***
# Project Proposal
***
*COMP5360 Introduction to Data Science, Spring 2023*

#### Project Title: Incendio

>Hannah Van Hollebeke	vanhollebeke.hannah@gmail.com          u0697848 <br>
>Jenine Rogel           	u0468294@umail.utah.edu	               u0468294 <br>
>Isabelle Cook	        u1316961@utah.edu	                   u1316961 <br>

**Github Repository:**

https://github.com/Bonampak1/Incendio

## Background and Motivation
***
In 2020, multiple large forest fires ravaged the western coast of the United States. Because of this, smoke spread over the west and the sky turned gray. This prompted an interest in the effects of forest fires. Furthermore, a study conducted by Li et al. showed that these fires adversely affected the air quality during that year. The study focused on the fires' effect on the pollutant PM2.5, which is one of the more harmful air pollutants produced by wildfire smoke, and found that "the West Coast wildfires contributed to 23% of surface PM2.5 pollution nationwide" (Li et al.). This led us to look at the correlations between forest fires and air quality. However, we will not only be looking at correlations for the PM2.5 pollutant but also for other pollutants produced by fires, such as carbon monoxide, and the daily air quality index (AQI). Below is a chart that explains the meaning of the daily AQI.

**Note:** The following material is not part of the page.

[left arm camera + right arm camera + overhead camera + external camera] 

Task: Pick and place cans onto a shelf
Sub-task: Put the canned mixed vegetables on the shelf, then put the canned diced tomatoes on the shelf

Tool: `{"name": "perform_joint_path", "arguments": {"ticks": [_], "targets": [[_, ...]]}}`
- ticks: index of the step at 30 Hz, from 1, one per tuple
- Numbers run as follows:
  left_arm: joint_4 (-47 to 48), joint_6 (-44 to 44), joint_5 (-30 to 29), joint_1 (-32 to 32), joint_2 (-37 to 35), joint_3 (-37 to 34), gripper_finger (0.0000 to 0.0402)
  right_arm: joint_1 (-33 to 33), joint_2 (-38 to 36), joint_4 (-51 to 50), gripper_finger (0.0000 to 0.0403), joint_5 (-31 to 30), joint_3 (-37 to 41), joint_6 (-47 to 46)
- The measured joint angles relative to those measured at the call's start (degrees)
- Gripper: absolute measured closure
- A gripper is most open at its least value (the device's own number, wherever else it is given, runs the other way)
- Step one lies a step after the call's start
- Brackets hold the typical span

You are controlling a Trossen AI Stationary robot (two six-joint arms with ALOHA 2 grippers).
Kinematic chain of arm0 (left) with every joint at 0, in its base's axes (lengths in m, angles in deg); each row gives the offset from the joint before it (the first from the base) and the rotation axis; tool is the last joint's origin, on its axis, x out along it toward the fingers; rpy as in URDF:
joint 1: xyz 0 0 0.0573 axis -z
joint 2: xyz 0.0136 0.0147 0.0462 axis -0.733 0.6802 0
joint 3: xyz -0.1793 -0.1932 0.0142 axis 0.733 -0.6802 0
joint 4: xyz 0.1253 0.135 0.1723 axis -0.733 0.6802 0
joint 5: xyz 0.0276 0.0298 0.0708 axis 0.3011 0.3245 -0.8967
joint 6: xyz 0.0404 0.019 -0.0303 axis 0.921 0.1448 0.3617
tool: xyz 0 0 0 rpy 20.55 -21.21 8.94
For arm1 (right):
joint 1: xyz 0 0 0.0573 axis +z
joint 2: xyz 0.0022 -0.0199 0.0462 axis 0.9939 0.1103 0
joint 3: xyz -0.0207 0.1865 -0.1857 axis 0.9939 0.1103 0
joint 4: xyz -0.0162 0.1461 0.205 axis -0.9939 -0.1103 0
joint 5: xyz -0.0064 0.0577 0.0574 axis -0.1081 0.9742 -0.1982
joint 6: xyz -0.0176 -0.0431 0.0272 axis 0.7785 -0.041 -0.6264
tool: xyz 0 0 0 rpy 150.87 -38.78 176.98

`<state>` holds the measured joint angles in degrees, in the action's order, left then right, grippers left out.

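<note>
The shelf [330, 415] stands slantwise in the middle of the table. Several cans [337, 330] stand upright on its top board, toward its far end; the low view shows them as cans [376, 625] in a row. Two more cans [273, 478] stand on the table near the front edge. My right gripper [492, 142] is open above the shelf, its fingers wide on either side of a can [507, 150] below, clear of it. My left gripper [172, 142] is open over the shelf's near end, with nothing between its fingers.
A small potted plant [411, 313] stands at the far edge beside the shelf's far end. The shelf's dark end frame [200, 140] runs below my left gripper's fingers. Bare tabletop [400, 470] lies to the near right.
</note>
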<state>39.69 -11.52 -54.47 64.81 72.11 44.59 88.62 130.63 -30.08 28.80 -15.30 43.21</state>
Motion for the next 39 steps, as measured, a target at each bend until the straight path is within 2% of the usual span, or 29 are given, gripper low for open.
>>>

![AQI%20index.png](attachment:AQI%20index.png)
https://www.airnow.gov/aqi/aqi-basics/

Another thing that led us to choose this project is the potential negative impact of bad air quality on public health. In a study focusing the relation between air polution and asthma emergency room visits by Anenberg et al., it was approximated that 4-9% of asthma emergency room visits globally in 2015 could be attributed to the air pollutant PM2.5. While this percent is not the only contributor to severe asthma, it still accounts for about 5-10 million visits. This gives an example of how people can be negatively affected by air pollution. Moreover, because wildfires are one of the contributors to air pollutants, it is important to study the correlations between the two to potentially prevent the negative consequences of increased air pollutants.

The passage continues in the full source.